Segment Start: Data section

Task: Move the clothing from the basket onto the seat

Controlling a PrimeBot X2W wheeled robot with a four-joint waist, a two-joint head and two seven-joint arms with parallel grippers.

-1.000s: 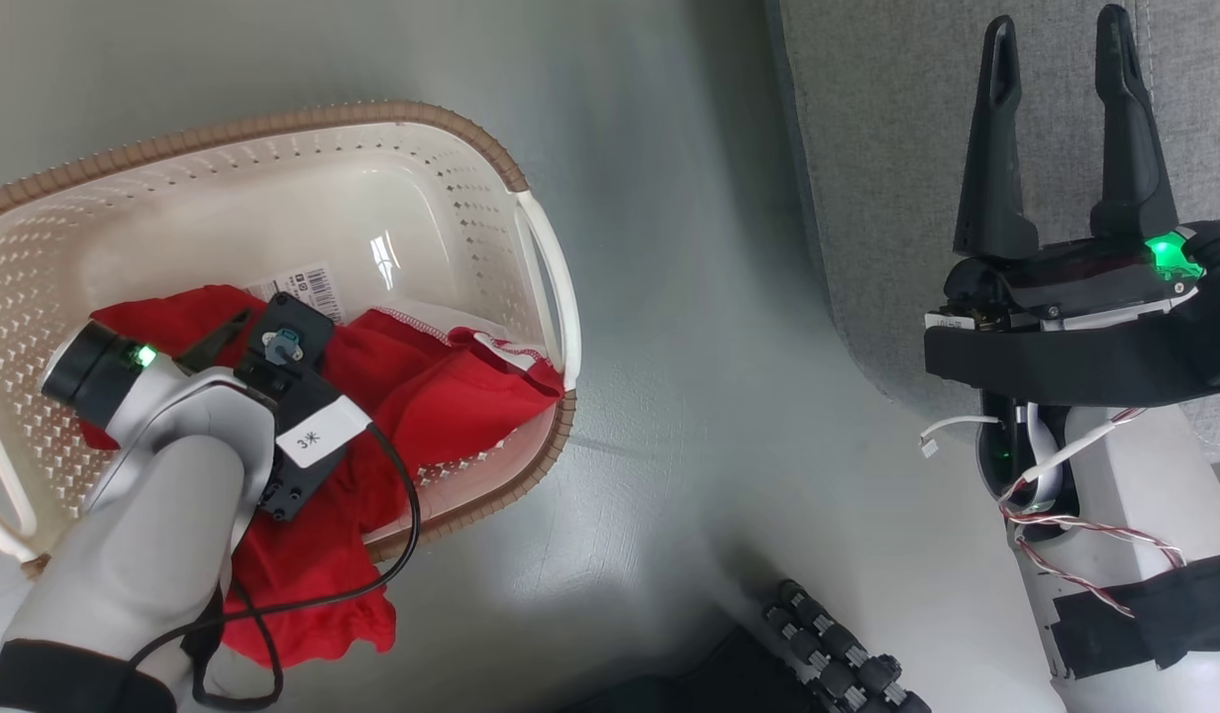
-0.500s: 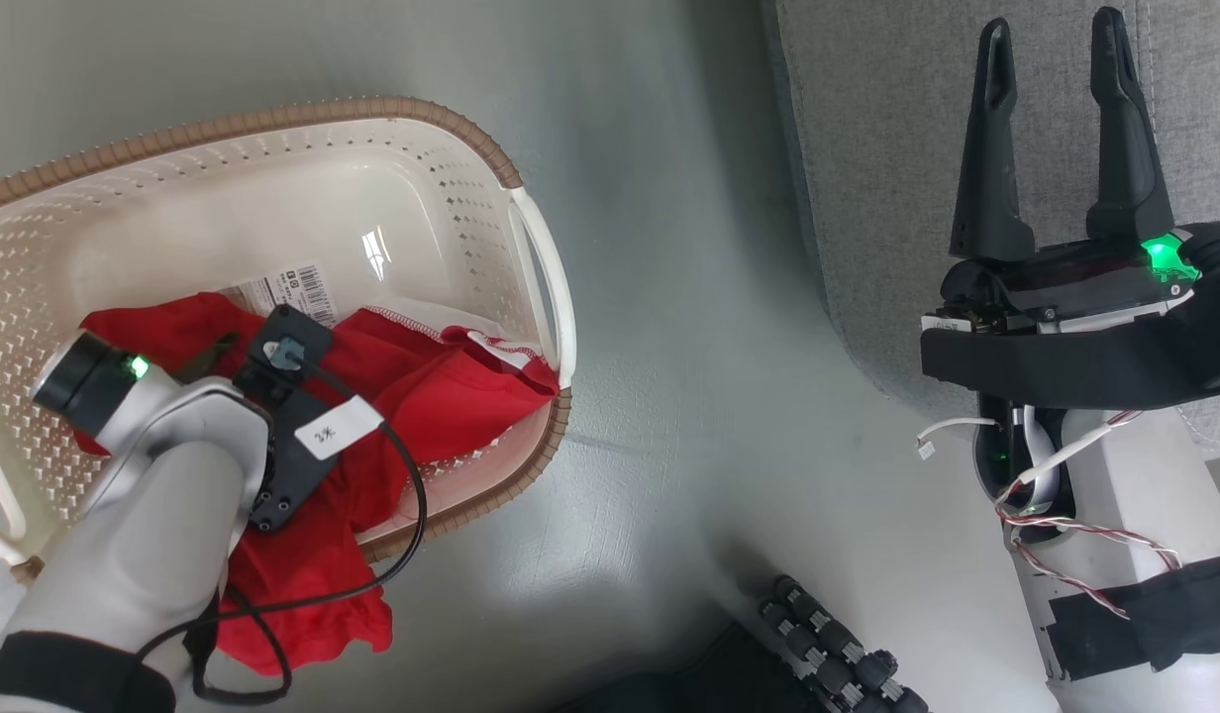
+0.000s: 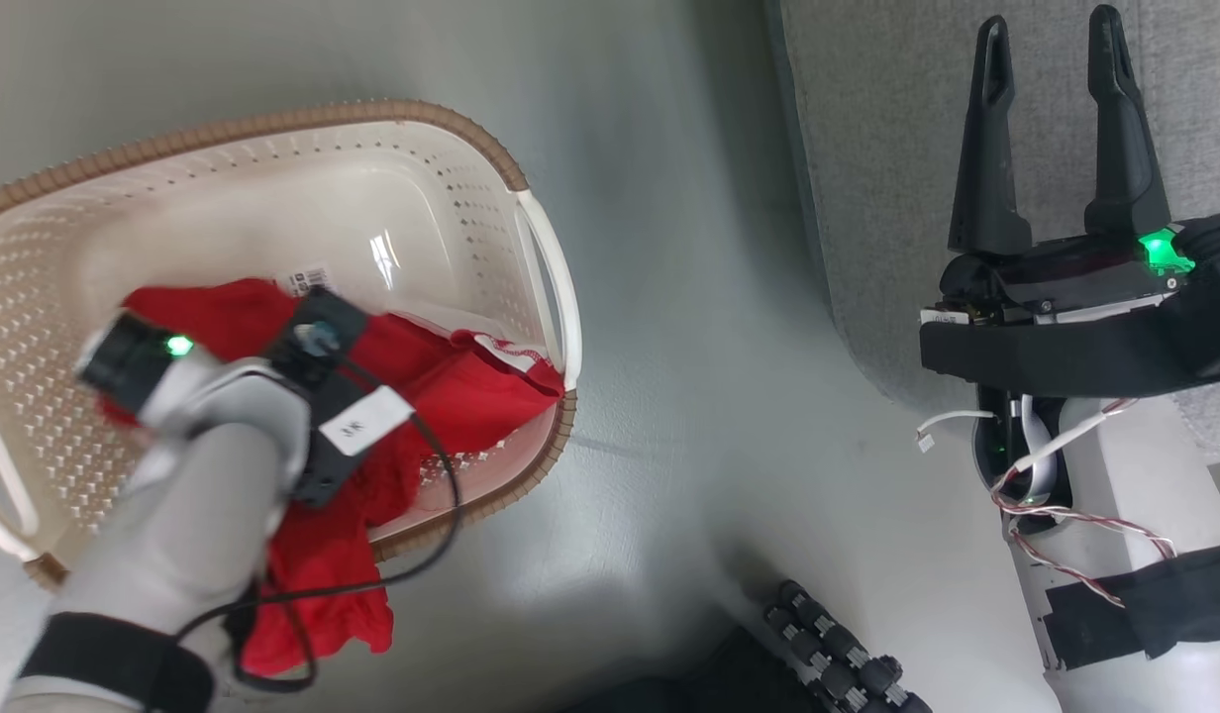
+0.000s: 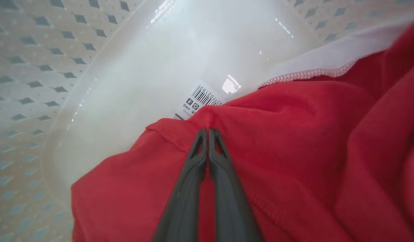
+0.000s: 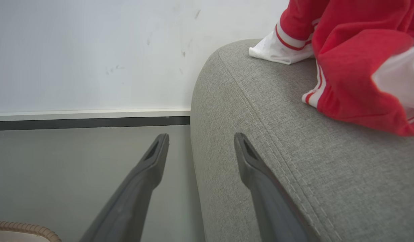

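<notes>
The basket was cream with a brown rim. The garment was red, edged white. The seat was grey.

**Around the work area**

We see a smooth, glossy grey floor with soft pale reflections spread across it. In the right wrist view it runs back to a plain white painted wall. Where the two meet we make out a narrow white skirting strip, with a dark band just beneath it touching the floor. A few faint grey scuff marks dot the wall higher up. In the left wrist view we find a small white paper label printed with a black barcode. It lies flat and is partly covered, and its small print is too blurred to read.
</notes>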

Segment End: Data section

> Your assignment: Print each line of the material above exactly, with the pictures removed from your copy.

> Solution to this task:
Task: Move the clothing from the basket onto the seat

Controlling a PrimeBot X2W wheeled robot with a four-joint waist, a two-joint head and two seven-joint arms with parallel grippers.

-1.000s: 
-0.500s: 
+0.000s: 
+0.000s: 
+0.000s: 

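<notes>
The basket was cream with a brown rim. The garment was red, edged white. The seat was grey.

**Around the work area**

We see a smooth, glossy grey floor with soft pale reflections spread across it. In the right wrist view it runs back to a plain white painted wall. Where the two meet we make out a narrow white skirting strip, with a dark band just beneath it touching the floor. A few faint grey scuff marks dot the wall higher up. In the left wrist view we find a small white paper label printed with a black barcode. It lies flat and is partly covered, and its small print is too blurred to read.
</notes>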

Here the work on this exercise is complete.